Interplay of Light

In the previous blog post we discussed a few potential neural network (MLP) applications in rendering and one of the conclusions was that although easy to implement, inference cost can be quite high, especially for larger networks which makes a compute shader implementation of it impractical in many cases.

For that reason, specialised hardware has been part of GPUs for a few years already, designed to accelerate such operations. Nvidia for example calls this Tensor cores and has been part of their GPUs since the Volta architecture was released, back in 2017. This is for example one of the 4 partitions of Volta’s SM, containing 2 Tensor cores (source):

In total, Volta’s SM contains 8 Tensor cores. A parenthesis to also notice that the partition also includes 16 “CUDA cores”, the FP32 scalar units in the image above, so 64 CUDA cores in total in the SM.
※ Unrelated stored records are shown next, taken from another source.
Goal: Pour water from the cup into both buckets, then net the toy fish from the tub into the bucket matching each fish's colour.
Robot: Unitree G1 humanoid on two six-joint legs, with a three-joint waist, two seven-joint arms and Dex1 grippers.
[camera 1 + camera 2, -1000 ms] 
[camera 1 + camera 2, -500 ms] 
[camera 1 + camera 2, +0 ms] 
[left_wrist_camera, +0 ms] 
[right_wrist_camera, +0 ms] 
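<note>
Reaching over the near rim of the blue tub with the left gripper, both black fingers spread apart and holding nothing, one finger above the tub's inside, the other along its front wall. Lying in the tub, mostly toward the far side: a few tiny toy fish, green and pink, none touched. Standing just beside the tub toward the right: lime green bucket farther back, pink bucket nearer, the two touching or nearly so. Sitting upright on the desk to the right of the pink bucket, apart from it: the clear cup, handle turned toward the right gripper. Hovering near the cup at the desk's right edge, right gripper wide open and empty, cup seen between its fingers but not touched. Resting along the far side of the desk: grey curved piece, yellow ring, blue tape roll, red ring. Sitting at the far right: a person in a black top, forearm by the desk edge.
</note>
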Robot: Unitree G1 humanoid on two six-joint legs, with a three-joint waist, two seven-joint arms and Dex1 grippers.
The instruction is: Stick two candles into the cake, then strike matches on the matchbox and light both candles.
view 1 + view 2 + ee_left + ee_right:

Each Tensor core implement the following multiply-add operation, where each operand is a 4×4 matrix:

$D = A \cdot B + C$

or expanding into actual matrices (source):

Matrices A and B are fp16 while C, and the result D, can be either fp16 or fp32.

Why is this important? To calculate the above, also called Matrix Multiply and Accumulate (MMA), operation on 4×4 matrices 64 fused multiply add (fma) instructions are required. A CUDA core mentioned above can execute one fused multiply add instruction per clock, so it would take 64 clocks to calculate the MMA operation in the ideal case. A Tensor core can do it in one clock. Put differently, a single SM can execute 64 fma instructions per clock on CUDA cores but 512 on Tensor cores, a theoretical speedup of x8. Of course Tensor cores aren’t restricted only to 4×4 MMA operations, larger matrices can be broken down into smaller, 4×4 blocks and warps can work cooperatively to share data and calculate MMA operations on much larger matrices.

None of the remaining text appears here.